The ethical dilemmas associated with this won't be in doing it, but in doing it for whom, and its implications for fundamental ideas underlying society, like merit, compensation, and justice.
Where does fault lie for something like criminality, if someone is environmentally disadvantaged and denied low-risk genotype for it? Doesn't the fault then lie in the state? If you live in a society where embryos can be selected for very low risk of criminality, but someone is born without that opportunity, and then causes you harm, isn't that a form of neglect on the part of society?
what ethics? a 26-week old fetus is considered to be a bundle of cells, and it is perfectly acceptable to dispose of it for any reason or no reason at all. given that, I see no rationale to prohibit or condemn disposing of undesirable embryos
Sure, you don't need a womb to survive, but you still need a pretty specialized environment.
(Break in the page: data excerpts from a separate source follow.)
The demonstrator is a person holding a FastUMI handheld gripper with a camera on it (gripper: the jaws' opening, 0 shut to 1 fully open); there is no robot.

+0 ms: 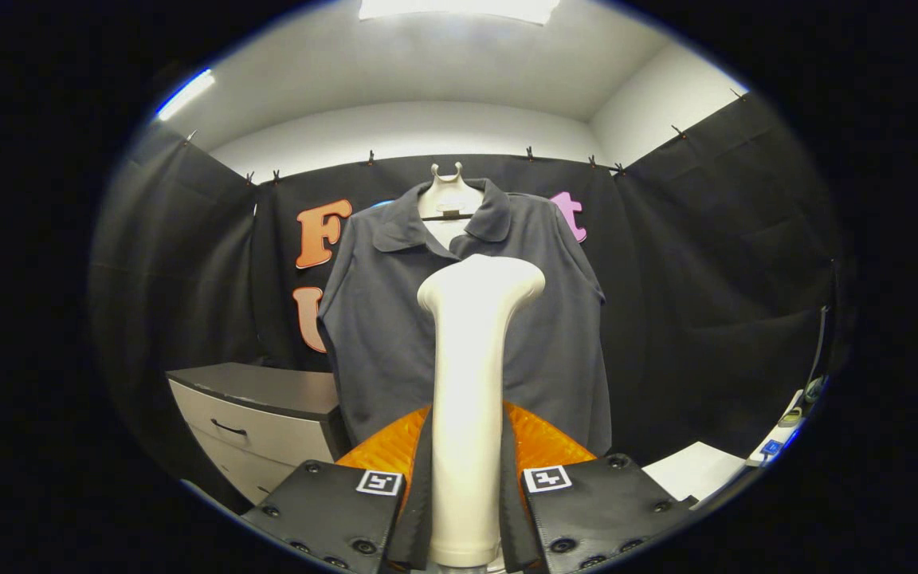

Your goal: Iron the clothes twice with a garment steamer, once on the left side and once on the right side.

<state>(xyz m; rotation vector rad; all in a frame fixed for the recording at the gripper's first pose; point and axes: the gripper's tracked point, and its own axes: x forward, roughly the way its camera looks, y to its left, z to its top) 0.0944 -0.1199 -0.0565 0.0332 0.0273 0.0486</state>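
Observation:
A dark grey polo shirt hangs on a white hanger against the booth's back wall, facing me. My gripper is shut on the handle of a white garment steamer, which stands upright between the fingers. The steamer's head rises in front of the shirt's chest, at about its middle, and I cannot tell whether it touches the fabric. The handle hides the shirt's lower middle.
A low cabinet with a dark top and pale drawers stands beside the shirt, beyond one finger. On the other side a white surface and a power strip sit near the side wall.

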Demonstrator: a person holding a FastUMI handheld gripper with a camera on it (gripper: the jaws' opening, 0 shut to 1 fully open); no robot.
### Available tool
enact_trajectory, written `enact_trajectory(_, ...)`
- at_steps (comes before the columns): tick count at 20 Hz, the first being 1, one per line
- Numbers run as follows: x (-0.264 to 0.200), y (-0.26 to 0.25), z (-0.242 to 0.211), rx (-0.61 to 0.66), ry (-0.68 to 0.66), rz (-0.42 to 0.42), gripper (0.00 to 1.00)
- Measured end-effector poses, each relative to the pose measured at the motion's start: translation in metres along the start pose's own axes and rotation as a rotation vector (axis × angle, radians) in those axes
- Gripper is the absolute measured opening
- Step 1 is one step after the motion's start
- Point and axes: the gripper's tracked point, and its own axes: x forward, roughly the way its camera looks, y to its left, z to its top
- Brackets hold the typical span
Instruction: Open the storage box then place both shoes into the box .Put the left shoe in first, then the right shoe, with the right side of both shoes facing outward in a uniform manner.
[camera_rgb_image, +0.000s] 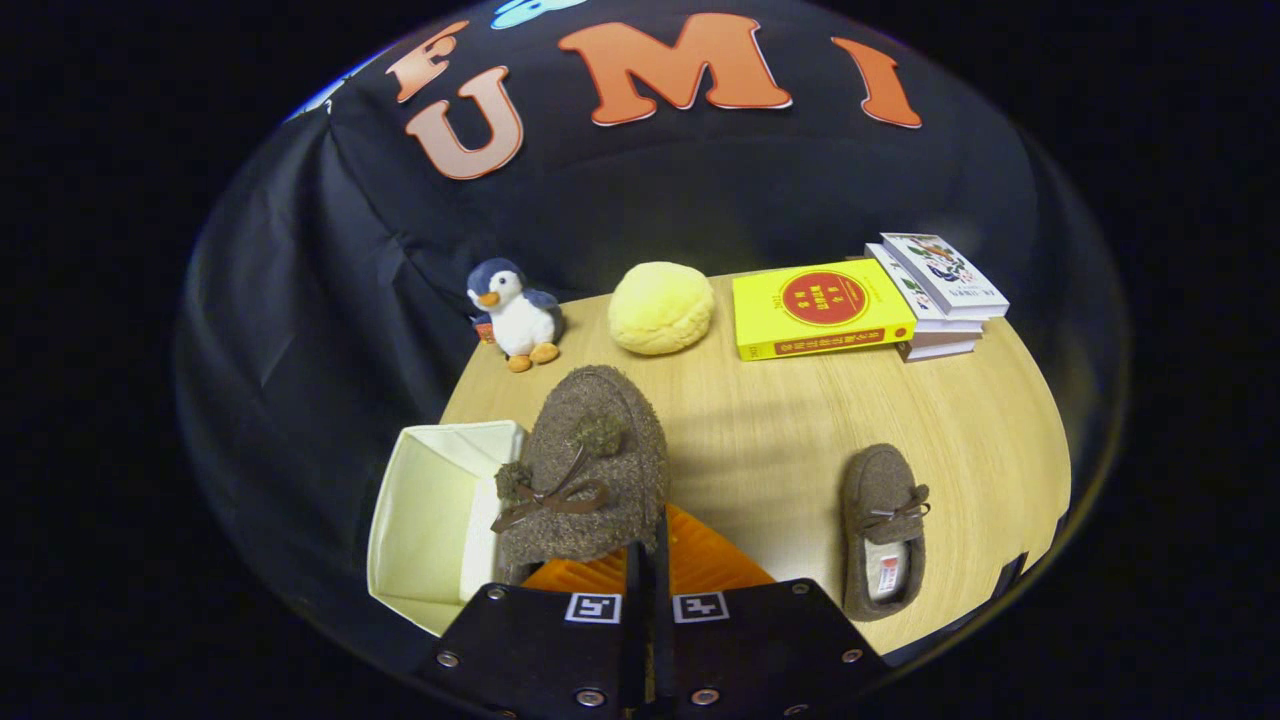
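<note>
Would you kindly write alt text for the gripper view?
The gripper holds a brown fuzzy slipper over an open cream box on a wooden table. A second slipper lies alongside; a toy penguin, yellow cushion and books sit beyond.

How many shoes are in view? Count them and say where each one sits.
2. One shoe is pinched in the gripper, hanging beside the open storage box. The other shoe lies on the table.

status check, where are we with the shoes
gripper shut on one shoe, held beside open box. other shoe on table. nothing blocking.
</note>
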Motion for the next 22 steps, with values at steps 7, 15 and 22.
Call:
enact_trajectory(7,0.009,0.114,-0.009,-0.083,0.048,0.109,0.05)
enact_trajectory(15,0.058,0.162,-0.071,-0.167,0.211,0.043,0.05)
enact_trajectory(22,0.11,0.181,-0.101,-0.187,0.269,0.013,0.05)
See all the concerns about global warming - mangle our environment just a relatively little bit and we're toast.
You're both humans with your own unique DNA. One of you is a lot younger than the other.
I wouldn't kill a thirty-year-old because they're doomed to get cancer, nor a one-year-old, nor a negative-six-month-old.
While that's true, few born earlier than 32 weeks survive without neonatal intensive care. 20% of babies that do survive birth at 26 weeks develop lifelong health problems.
hm, i don't really see it that way. Is there some magical threshold date, or set of features, which determines the point at which you're no longer OK with disposing of embryos? I'm pro-abortion but I still consider the ethics of abortion to be fraught with potential moral dilemmas.
DNA testing already exists within a restricted framework. It's not like parents can pick subjective physical traits when expecting a babies. It doesn't seem crazy to me to expand the list of diseases we test for.
Where does fault lie for something like criminality, if someone is environmentally disadvantaged and denied low-risk genotype for it? Doesn't the fault then lie in the state? If you live in a society where embryos can be selected for very low risk of criminality, but someone is born without that opportunity, and then causes you harm, isn't that a form of neglect on the part of society?